O representante do Sintep enfatiza que a falta de acompanhamento por parte da Seduc é um dos fatores preponderantes para casos de afastamentos. “Há anos estamos reivindicando ações de saúde preventivas. Aqui não se trabalha a prevenção”. Outro fator preocupante, segundo Henrique, é que muitos profissionais continuam trabalhando mesmo doentes, seja pela não busca de ajuda ou até mesmo pela falta de ferramentas. O certo, conforme Lopes, é que esse profissional doente, em sala de aula, afeta o ensino.

O mesmo vale para alunos que também sofrem com problemas psicológicos e não há ações integradas de prevenção ao suicídio e tratamento à depressão. “O processo educacional envolve o emocional. Se tem profissional que não está bem, sem sombras de dúvidas compromete todo o processo”.

A psicóloga Leni Xavier afirma que a educação é uma área bem difícil pois abrange vários fatores que podem ocasionar o adoecimento. A psicóloga destaca que a começar pelas questões salariais e o não reconhecimento da categoria. “Temos também a relação aluno/professor, que está cada dia mais difícil. Além das relações interpessoais com os colegas de trabalho”. Leni frisa ainda que a educação é uma área onde o professor não “desliga” ao sair do trabalho. “Ao contrário, muitos acabam levando mais trabalho para casa. São correções de prova, planejamento de aulas e outros. Isso afeta muito”.

A psicóloga Rayssa Karla Dourado Porto salienta que professor é uma das profissões que podem ser acometidas pela Síndrome de Burnot, onde a causa principal é o excesso de trabalho. Ela aponta a extrema desvalorização salarial como propulsor desta realidade. “Mesmo tendo esclarecimentos sobre a importância de cuidar da saúde, ainda há muita resistência em admitir que precisa de ajuda”.

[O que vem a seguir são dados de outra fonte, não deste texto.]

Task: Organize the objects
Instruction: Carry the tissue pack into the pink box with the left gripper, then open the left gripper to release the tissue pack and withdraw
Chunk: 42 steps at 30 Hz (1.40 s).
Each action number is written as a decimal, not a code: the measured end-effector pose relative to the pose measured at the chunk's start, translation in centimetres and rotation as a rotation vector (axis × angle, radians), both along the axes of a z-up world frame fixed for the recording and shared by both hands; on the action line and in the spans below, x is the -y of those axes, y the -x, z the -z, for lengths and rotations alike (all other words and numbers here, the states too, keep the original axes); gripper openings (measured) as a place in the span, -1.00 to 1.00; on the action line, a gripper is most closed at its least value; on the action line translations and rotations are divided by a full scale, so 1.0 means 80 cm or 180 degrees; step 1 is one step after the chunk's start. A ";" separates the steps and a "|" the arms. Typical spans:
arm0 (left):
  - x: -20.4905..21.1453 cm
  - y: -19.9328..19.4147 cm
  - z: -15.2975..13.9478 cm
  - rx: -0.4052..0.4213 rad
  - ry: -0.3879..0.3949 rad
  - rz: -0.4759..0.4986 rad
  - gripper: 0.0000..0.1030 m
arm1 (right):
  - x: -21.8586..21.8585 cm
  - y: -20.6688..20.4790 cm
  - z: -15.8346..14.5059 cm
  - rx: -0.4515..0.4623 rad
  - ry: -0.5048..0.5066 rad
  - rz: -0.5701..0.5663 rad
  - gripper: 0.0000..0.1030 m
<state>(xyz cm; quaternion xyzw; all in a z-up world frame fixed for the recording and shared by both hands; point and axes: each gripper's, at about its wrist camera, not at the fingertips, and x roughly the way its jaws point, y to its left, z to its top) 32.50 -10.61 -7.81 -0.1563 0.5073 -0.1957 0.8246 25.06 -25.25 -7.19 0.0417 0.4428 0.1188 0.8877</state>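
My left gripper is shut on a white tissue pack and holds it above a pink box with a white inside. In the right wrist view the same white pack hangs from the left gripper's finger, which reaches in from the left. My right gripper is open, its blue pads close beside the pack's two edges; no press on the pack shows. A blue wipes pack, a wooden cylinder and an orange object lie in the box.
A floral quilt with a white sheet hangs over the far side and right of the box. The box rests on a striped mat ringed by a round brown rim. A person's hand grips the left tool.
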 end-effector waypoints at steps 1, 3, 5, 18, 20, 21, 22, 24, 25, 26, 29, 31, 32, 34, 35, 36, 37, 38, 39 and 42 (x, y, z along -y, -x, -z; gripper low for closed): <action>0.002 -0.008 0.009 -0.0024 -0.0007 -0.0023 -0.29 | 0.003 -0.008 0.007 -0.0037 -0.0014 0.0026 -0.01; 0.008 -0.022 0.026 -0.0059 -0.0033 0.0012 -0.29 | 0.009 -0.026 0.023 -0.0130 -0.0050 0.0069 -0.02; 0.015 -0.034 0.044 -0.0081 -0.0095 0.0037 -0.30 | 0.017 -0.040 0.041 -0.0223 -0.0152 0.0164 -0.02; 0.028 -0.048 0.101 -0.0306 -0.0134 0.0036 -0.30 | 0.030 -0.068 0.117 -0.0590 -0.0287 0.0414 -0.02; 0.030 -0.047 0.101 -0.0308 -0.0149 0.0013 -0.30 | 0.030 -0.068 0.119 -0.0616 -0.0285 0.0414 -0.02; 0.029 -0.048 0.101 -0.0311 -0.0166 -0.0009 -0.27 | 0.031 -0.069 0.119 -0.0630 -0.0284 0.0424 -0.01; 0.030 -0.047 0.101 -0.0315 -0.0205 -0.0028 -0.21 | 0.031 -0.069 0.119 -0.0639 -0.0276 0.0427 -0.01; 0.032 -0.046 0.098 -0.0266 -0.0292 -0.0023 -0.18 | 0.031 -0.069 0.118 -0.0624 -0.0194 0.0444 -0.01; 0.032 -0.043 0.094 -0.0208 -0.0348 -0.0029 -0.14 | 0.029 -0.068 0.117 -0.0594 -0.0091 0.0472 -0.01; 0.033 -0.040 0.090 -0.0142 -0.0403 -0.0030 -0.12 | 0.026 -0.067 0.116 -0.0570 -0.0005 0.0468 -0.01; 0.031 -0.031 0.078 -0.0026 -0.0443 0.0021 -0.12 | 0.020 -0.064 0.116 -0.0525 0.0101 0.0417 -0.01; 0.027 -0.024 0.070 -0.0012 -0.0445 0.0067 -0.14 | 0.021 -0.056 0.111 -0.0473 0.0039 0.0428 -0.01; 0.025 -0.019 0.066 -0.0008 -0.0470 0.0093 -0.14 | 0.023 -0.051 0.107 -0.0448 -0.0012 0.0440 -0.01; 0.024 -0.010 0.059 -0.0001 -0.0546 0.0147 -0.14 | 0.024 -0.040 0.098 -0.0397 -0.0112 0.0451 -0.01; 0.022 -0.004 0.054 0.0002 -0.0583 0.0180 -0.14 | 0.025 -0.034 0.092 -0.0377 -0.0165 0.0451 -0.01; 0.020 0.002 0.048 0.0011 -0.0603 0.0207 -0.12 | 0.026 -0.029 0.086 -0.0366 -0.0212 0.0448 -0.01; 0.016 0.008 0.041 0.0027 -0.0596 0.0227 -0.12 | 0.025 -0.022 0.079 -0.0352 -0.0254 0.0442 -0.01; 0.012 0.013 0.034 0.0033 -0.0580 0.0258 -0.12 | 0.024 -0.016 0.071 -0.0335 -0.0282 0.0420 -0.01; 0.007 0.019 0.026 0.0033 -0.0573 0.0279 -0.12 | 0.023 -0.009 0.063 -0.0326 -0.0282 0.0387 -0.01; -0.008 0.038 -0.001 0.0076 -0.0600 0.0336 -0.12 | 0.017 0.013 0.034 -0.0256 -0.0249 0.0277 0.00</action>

A psicóloga salienta que falta suporte, não apenas na educação, mas sobretudo na saúde. Ela destaca que a realidade é que para ser atendido hoje por um psicólogo, se não for caso de um surto, consegue apenas pela rede particular, mas nem por planos de saúde é rápido e fácil. “A educação precisa sim rever sua estrutura diante de tantos casos de adoecimento. O volume de trabalho, as condições precárias da estrutura, sobretudo a violência intra e extraescolar são fatores que trazem o esgotamento físico e emocional”, diz.

Rayssa alerta que o maior risco diante de uma situação de esgotamento emocional é o suicídio, sendo o extremo de crises de ansiedade e depressivas. Para ela, o maior desafio é os professores perceberem que o adoecimento é causado por um sistema educacional que precisa de investimentos. Por isso, segundo Rayssa, é importante a psicoterapia para que reflitam que não podem resolver todos os problemas daquele contexto escolar.

A psicóloga reforça que o primeiro passo é admitir que é imprescindível procurar ajuda profissional. “Como outras profissões, é necessário aprender a lidar com os fatores estressores, a depressão, a ansiedade, e os problemas de sono, sintomas que surgem quando o corpo tem estafa e precisa de uma pausa”.

O balanço da Seplag destaca que dos professores da educação básica da Seduc, cerca de 21% se afastou por motivo de tratamento de saúde nos anos de 2015 a 2017. Destes, 29,8% dos laudos emitidos eram pelo CID F. Já em relação aos professores de ensino superior da Universidade do Estado de Mato Grosso (Unemat), a proporção de licenciados para tratamento de saúde passou de 10,3% em 2015 para 7,9% em 2018. No ensino superior os laudos de CID F saltaram de 30,8% dos casos em 2015 para 35,2% em 2018.

A Secretaria Estadual de Educação, por meio de nota, informou que o Núcleo de Saúde e Segurança promove política de saúde e segurança para os profissionais da educação. Para isso dispõe de uma equipe composta por assistentes sociais e psicóloga que realizam atendimento e acompanhamento do servidor mediante solicitação. “Dessa forma, são realizadas as devidas orientações e encaminhamentos necessários com referência do servidor à rede de atendimento de saúde”, afirma.

A Secretaria enfatiza que o Núcleo ainda dispõe de uma equipe multiprofissional que realiza ações nas unidades escolares, visando prevenir e reduzir ocorrência de absenteísmo decorrentes de problemas de saúde dos servidores da rede estadual.